Activity: Once you reach the line containing "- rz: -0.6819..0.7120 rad" in the data below, restate each line word for word up to and including the one containing "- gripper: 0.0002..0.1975".
━━ Data section ━━
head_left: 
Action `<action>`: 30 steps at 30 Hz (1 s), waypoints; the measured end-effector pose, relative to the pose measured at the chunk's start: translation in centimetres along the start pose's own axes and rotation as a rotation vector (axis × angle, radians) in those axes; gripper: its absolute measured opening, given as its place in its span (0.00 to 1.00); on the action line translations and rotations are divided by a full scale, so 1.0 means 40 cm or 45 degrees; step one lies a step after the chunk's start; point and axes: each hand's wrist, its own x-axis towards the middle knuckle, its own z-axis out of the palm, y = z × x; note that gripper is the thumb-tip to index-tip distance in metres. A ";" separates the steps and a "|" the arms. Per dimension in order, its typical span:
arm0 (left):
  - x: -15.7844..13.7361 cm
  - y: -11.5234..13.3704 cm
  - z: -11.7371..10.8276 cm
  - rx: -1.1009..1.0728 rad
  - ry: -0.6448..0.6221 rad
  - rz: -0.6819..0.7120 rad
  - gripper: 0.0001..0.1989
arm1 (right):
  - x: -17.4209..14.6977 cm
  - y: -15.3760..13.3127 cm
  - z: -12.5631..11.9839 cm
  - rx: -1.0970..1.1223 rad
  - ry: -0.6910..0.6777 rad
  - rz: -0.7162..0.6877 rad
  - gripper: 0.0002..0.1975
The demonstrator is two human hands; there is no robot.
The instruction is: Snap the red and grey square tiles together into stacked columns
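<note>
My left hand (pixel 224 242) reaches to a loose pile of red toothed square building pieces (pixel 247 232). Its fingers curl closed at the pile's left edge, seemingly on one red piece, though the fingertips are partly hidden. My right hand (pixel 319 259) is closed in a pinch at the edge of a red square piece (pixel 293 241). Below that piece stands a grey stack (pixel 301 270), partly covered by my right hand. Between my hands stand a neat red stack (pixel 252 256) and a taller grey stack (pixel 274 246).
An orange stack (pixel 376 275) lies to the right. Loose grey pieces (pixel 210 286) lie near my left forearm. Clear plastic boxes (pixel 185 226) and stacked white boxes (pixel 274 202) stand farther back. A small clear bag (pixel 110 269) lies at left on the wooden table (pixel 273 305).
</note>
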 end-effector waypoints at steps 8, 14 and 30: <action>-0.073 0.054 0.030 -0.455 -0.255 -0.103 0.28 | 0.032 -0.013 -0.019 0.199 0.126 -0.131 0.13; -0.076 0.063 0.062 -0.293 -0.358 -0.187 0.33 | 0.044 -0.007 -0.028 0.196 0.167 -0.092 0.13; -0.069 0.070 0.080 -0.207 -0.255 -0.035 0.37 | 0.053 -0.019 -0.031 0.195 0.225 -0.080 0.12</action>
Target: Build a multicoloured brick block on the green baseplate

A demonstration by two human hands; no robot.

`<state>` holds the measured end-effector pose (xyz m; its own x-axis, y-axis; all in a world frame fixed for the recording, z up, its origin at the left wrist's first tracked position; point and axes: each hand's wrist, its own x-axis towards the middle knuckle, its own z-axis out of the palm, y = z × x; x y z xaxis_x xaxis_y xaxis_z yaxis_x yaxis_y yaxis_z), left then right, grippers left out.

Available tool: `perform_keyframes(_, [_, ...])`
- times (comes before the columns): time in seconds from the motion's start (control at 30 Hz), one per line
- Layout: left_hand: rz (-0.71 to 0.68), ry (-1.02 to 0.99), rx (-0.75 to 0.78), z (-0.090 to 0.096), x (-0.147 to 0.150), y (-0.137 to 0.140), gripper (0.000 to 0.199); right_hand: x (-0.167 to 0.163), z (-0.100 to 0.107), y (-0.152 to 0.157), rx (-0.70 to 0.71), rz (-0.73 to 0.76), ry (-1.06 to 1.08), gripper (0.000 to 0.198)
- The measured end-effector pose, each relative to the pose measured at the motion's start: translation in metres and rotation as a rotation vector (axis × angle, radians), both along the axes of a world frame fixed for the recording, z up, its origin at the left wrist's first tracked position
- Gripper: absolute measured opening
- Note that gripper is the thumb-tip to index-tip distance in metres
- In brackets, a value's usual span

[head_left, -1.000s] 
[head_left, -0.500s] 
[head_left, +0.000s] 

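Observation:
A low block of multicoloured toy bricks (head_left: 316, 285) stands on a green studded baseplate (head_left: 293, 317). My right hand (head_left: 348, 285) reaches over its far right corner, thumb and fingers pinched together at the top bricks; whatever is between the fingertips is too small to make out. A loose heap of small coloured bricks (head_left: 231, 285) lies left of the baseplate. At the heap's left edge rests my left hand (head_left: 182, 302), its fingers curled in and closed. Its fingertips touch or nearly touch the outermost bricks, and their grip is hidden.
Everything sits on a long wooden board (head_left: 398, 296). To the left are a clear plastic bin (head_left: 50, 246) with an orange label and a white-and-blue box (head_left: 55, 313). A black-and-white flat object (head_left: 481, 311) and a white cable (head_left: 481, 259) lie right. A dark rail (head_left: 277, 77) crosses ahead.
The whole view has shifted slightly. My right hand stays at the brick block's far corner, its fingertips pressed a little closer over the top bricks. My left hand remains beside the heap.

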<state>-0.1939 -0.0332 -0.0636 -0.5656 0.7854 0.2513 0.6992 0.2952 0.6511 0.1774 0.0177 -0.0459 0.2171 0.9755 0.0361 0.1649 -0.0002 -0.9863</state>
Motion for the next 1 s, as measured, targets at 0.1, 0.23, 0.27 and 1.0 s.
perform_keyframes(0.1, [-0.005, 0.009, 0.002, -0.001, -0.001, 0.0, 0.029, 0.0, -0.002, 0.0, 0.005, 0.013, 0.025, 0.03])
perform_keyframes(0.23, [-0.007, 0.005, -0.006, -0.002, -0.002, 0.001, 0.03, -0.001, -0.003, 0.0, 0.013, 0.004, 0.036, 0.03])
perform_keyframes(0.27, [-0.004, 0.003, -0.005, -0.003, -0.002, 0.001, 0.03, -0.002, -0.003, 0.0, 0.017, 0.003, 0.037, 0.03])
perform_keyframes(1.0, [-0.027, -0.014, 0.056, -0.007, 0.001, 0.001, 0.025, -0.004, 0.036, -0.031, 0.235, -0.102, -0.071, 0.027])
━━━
Output below:
  - rz: -0.6819..0.7120 rad
  - gripper: 0.0001..0.1989
arm1 (right):
  - x: -17.4209..14.6977 cm
  - y: -15.3760..13.3127 cm
  - z: -12.5631..11.9839 cm
  - rx: -1.0970..1.1223 rad
  - ry: -0.6910..0.6777 rad
  - rz: -0.7162..0.6877 rad
  - gripper: 0.0002..0.1975

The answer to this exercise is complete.